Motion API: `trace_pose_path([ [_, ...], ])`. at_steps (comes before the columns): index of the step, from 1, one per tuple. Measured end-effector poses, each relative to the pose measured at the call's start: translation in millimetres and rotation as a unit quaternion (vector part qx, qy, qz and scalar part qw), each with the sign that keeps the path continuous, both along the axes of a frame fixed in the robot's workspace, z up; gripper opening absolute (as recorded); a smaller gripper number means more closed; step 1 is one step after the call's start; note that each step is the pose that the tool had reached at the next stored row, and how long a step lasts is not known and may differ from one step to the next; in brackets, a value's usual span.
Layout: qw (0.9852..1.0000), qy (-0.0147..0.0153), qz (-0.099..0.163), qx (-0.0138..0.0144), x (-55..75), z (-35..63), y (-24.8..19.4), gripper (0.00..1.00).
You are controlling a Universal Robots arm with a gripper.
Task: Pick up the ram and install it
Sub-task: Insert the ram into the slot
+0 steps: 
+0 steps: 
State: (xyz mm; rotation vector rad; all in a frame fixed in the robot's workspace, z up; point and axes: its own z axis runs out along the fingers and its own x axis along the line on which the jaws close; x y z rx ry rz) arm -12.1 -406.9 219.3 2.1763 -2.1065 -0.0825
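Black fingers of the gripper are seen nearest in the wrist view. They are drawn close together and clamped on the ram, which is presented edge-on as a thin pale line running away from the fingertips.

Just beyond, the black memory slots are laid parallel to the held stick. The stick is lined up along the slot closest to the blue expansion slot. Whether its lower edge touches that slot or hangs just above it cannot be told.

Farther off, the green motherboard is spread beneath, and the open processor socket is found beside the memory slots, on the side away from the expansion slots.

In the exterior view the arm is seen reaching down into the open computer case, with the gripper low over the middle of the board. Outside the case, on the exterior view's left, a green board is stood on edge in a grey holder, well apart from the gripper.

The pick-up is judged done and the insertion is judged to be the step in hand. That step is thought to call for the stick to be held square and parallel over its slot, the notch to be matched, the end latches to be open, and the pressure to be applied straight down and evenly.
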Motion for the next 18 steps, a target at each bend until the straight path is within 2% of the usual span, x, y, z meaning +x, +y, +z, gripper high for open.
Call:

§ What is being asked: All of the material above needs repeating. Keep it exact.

§ Result for this exercise:
Motion API: `trace_pose_path([ [_, ...], ])`. at_steps (comes before the columns): index of the step, from 1, one per tuple. Measured end-effector poses, each relative to the pose measured at the call's start: translation in millimetres and rotation as a unit quaternion (vector part qx, qy, qz and scalar part qw), each with the sign that keeps the path continuous, both along the axes of a frame fixed in the robot's workspace, z up; gripper opening absolute (as recorded); a smaller gripper number means more closed; step 1 is one step after the call's start; note that each step is the pose that the tool had reached at the next stored row, and how long a step lasts is not known and may differ from one step to the next; in brackets, a value's usual span.
Layout: qw (0.9852..1.0000), qy (-0.0147..0.0153), qz (-0.099..0.163), qx (-0.0138..0.0144), x (-55..75), z (-35..63), y (-24.8..19.4), gripper (0.00..1.00).
You are controlling a Universal Robots arm with a gripper.
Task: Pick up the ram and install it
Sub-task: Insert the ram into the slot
+0 steps: 
+0 steps: 
State: (xyz mm; rotation vector rad; all in a frame fixed in the robot's workspace, z up; point and axes: its own z axis runs out along the fingers and its own x axis along the line on which the jaws close; x y z rx ry rz) arm -12.1 -406.9 219.3 2.1763 -2.1065 -0.0825
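Black fingers of the gripper are seen nearest in the wrist view. They are drawn close together and clamped on the ram, which is presented edge-on as a thin pale line running away from the fingertips.

Just beyond, the black memory slots are laid parallel to the held stick. The stick is lined up along the slot closest to the blue expansion slot. Whether its lower edge touches that slot or hangs just above it cannot be told.

Farther off, the green motherboard is spread beneath, and the open processor socket is found beside the memory slots, on the side away from the expansion slots.

In the exterior view the arm is seen reaching down into the open computer case, with the gripper low over the middle of the board. Outside the case, on the exterior view's left, a green board is stood on edge in a grey holder, well apart from the gripper.

The pick-up is judged done and the insertion is judged to be the step in hand. That step is thought to call for the stick to be held square and parallel over its slot, the notch to be matched, the end latches to be open, and the pressure to be applied straight down and evenly.
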Motion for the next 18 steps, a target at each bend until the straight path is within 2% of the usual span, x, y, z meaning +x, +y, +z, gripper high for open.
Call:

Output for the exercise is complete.